It’s been awhile since I have spoken to all of you, to say the least. I’ve been thrown some unexpected curveballs, but all blessings. Actually now that I think about it, I have had a significant amount of blessings enter my life the last few months since I have last wrote.
As mentioned in my six month check-in, I stated I didn’t think I would be dating for awhile, even after my year was up. Let’s just take a minute to laugh about how I have zero control as to what enters my life, and appreciate how the big man upstairs knows what’s best for you.
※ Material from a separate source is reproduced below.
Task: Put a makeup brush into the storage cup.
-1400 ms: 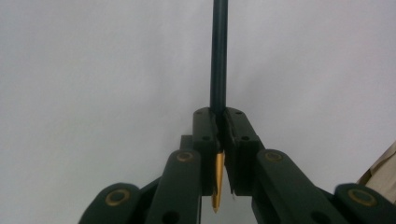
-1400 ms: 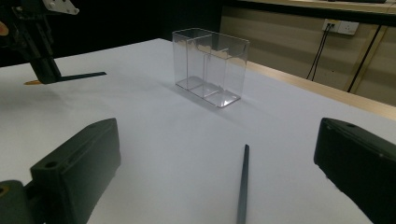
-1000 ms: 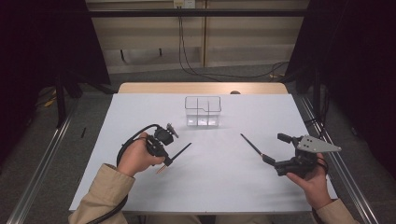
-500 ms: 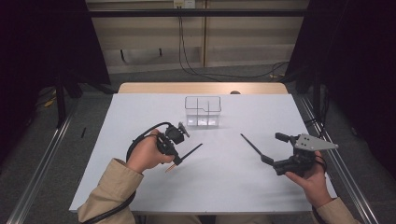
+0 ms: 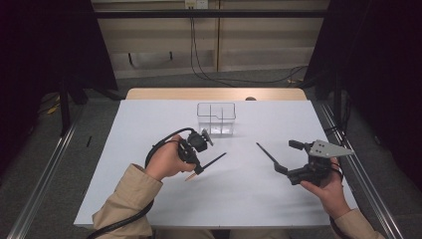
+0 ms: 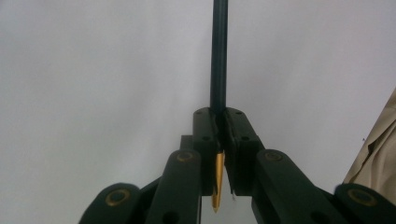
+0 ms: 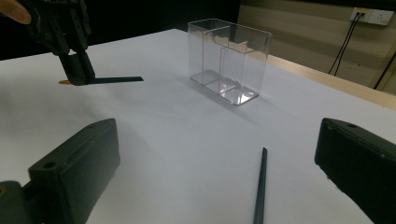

I thought I had my life figured out, I would finish my year being alone and then God would eventually bless me with the right person when I told him I was ready. HAHAHA, good one Alison. God blessed me before my year is up, so he must have thought I had achieved all I could while being alone, and gave me a new challenge to achieve better for myself while dating.
[Before I get into all that, let me just take a moment to apologize to all of you who have been following this journey and apologize to myself. I’m apologizing for not keeping up better with this. I honestly want to write and blog my life, but at the same time I thought others would doubt me or I would inevitably doubt myself because I didn’t finish out my year alone.
I’ll stop beating around the bush, and let y’all know I am currently, in fact, dating. Some friends of mine were upset with me that I didn’t stick to my full year. I let the judgment of others on MY LIFE, control how much I posted. I assumed a lot of others would be upset as well, not that anyone gives a shit about what I write, but the essence of writing my experiences in hopes to help others and that I in fact didn’t finish what I started. Allie I am sorry I was worried what others would think, and it doesn’t matter what they think, because this is your life and I am not sorry for how this year is going].
Alright with that being said, lets get back on topic. I didn’t go looking to date, obviously. It just ended up happening. I didn’t foresee it whatsoever. As we have gathered, I am pretty oblivious. I was naive to think I had a say as to what would happen within my year. I honestly had this plan that I would learn as much as possible about myself and completely heal from everything before allowing a person into my life. To think I had control over this year, is truly a joke within itself.
Do I wish that I had finished my year? Sometimes yes. Just to say that I did it. But do I regret how things have changed? Absolutely not. God made me, he sees what I am about to go through, while currently dealing with something completely different. God saw me and all the hard work I was putting into myself and him, and thought that it was time I grow more within myself and through others by bringing me the right person for me.
I wouldn’t say I mastered everything within myself, but I feel as though I have a pretty good grip on myself. I broke old habits and formed better ones. I was growing everyday, but I wasn’t necessarily challenging myself. Growing and changing happens whether we want it to or not. But to challenge yourself is something entirely different. You can want to grow and accept the change, but if you aren’t challenging yourself in new heights, you’ll never realize how great you are. Something about us can always be better achieved than how we were the day before. I felt as though I was by myself and growing and focusing on myself and God, that maybe I was being a little selfish. I just had myself and God to worry about, I didn’t have anyone else to pour hard work and effort into. I actually thought about that a lot, it was a concern I had. If or when I would date again, how would I balance out my time for myself and being there for me, while also pouring effort into someone else? God sees us, he knows what we are going through. He knew I had concerns about this, and maybe that’s why he sent me into a new change of pace with a new person. Whatever his reason was, I am fully embracing it. I trust God knows what he is doing with my life, and if it means he sends me someone before my year is up then so be it; because I TRUST HIM.
I’ll be sure to update y’all with other posts about where I am at right now, and new struggles, conversations, or situations I have found myself in within the last few months. But for now lets just remember that no matter how much we plan our lives out, or how we wish things would happen for us, in the way we want, we don’t have an understanding on what we need. Only God can see what we need, and he sends you everything you will ever need in his perfect timing. Trust the Lord, he is always watching out for you, he is constantly sending you new beginnings, new challenges, and one’s that you can tackle. God never sends you anything you can’t handle. Believe in yourself, believe in God and he will get you there.